No ano passado comprei 2 bilhetes, a realização do sorteio estava prevista para 31/12/2008, mas já foi alterada para 31/08/2009, porque as vendas têm sido fracas. Há dias aqui na minha cidade tornei a ver os vendedores destes bilhetes, certamente porque a adesão do público a esta causa não tem sido “grande espingarda”.

Apesar da crise, sabemos que os portugueses jogam cada vez mais no euromilhões, as recolhas de alimentos para o banco alimentar também têm sido boas, os peditórios para as diversas associações mostram a solidariedade do povo, mas no que diz respeito à  APVG (Associação Portuguesa dos Veteranos de Guerra), www.apvg.pt, parece que esta causa  diz pouco aos portugueses. O produto do sorteio destina-se à compra de uma ambulância para transporte  dos doentes mutilados da guerra colonial às consultas médicas aos hospitais, e também para a construção de um lar para os veteranos de guerra.

E que dizer do poder político? Quando há tempos vimos uma notícia a dizer que a Assembleia da República tinha renovado a frota de carros, comprando outros de topo de gama a mais de 50.000 euros cada, que havemos de pensar? Será que para uma ambulância não se arranjam uns “trocos”?

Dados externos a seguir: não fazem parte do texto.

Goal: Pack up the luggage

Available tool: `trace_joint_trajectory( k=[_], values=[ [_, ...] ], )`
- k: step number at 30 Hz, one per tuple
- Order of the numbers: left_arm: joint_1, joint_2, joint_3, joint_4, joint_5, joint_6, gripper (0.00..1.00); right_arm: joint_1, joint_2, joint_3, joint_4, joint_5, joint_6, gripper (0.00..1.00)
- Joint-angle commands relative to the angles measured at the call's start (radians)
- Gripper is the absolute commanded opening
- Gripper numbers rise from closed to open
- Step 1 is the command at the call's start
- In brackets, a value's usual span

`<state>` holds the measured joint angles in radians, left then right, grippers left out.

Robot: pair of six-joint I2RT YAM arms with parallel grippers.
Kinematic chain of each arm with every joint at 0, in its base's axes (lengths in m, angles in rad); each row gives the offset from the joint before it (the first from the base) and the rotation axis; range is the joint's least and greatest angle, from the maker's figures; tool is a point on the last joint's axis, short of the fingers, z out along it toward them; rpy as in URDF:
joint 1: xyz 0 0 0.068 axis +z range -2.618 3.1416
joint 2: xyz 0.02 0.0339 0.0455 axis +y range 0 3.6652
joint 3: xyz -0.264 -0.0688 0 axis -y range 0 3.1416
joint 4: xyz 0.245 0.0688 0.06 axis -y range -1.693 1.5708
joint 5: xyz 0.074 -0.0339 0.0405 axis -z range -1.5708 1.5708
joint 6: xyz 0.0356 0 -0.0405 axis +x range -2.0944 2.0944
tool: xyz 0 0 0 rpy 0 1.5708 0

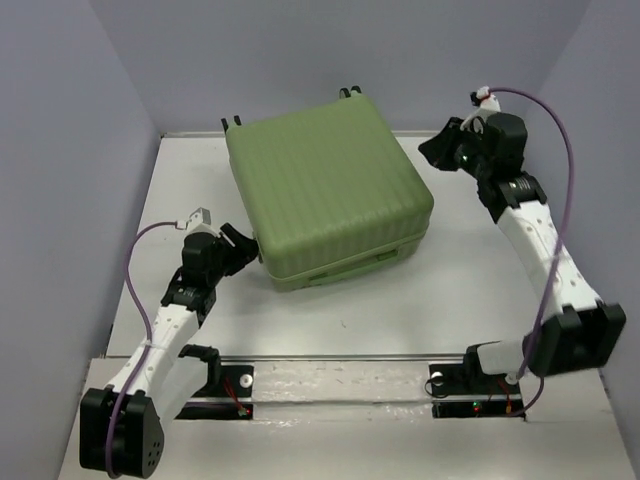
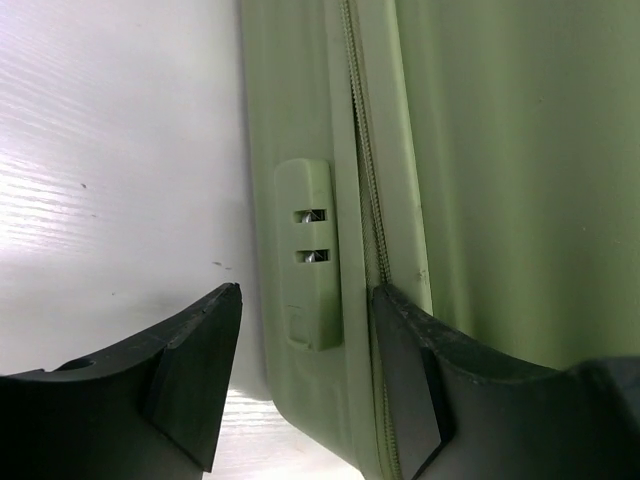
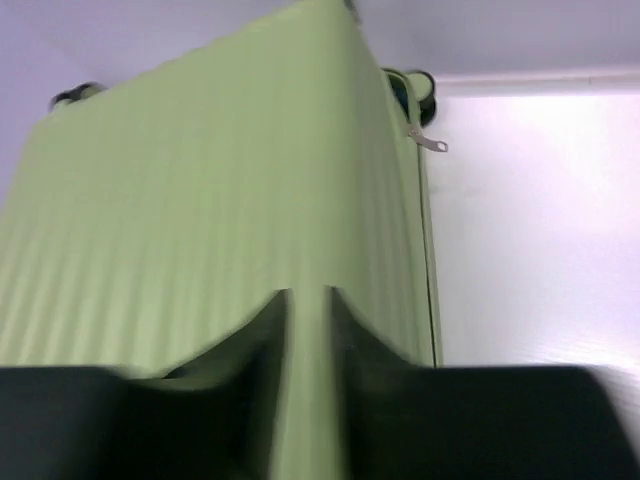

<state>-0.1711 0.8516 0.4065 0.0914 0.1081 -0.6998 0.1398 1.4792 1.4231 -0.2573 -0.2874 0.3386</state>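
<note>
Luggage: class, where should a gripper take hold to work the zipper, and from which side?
Pinch the small metal zipper pull, which juts from the seam beside a wheel on the far right side of the luggage. Come from the right, probably with the right gripper: the luggage itself is too broad to pinch.

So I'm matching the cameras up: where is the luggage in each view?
Top external: the luggage lies centre, slightly back.
Left wrist: its side fills the right half.
Right wrist: its ribbed shell fills left and centre.
Shared landmark: the zipper seam.
</note>
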Motion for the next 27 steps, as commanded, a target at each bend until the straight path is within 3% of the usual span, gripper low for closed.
trace_joint_trajectory(
  k=[1,2,8,10,11,14,20,27],
  values=[
    [-0.031,-0.031,0.051,0.053,0.142,0.020,0.67,0.026,-0.334,-0.270,0.088,-0.125,-0.032,0.11],
    [-0.031,-0.036,0.051,0.051,0.142,0.023,0.67,0.068,-0.389,-0.341,0.114,-0.134,-0.020,0.07],
    [-0.028,-0.054,0.087,0.016,0.163,0.054,0.67,0.225,-0.718,-0.803,0.243,-0.052,0.034,0.08],
    [-0.028,-0.051,0.094,0.008,0.171,0.062,0.67,0.225,-0.808,-0.867,0.247,-0.017,0.040,0.17],
    [-0.028,-0.051,0.095,0.005,0.176,0.063,0.67,0.225,-0.822,-0.895,0.247,-0.007,0.042,0.30],
    [-0.028,-0.057,0.088,0.011,0.183,0.060,0.67,0.225,-0.777,-0.949,0.302,0.023,0.033,0.40],
    [-0.028,-0.071,0.075,0.019,0.197,0.051,0.67,0.225,-0.634,-1.007,0.498,0.102,-0.004,0.41],
    [-0.028,-0.057,0.068,0.028,0.212,0.052,0.67,0.225,-0.469,-0.981,0.602,0.113,-0.032,0.40]
  ],
)
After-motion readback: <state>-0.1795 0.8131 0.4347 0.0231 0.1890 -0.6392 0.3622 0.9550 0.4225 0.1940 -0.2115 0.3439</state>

Ninguém nos liga, com peditórios não nos safamos, temos que prosseguir com o sorteio. Parece que aquilo que demos  à Pátria tem muito pouco valor. “Vereis amor da Pátria não movido de prémio vil, mas alto e quase eterno, que não é prémio vil ser conhecido …..” (Luís de Camões).

As mutilações,  as hepatites, o stress pós-traumático, etc, etc… são um fardo que nos toca carregar sózinhos, sem esperar qualquer ajuda desta sociedade.

Meus amigos, temos que continuar a coçar a “flor do congo” à espera de melhores dias, triste sina a nossa!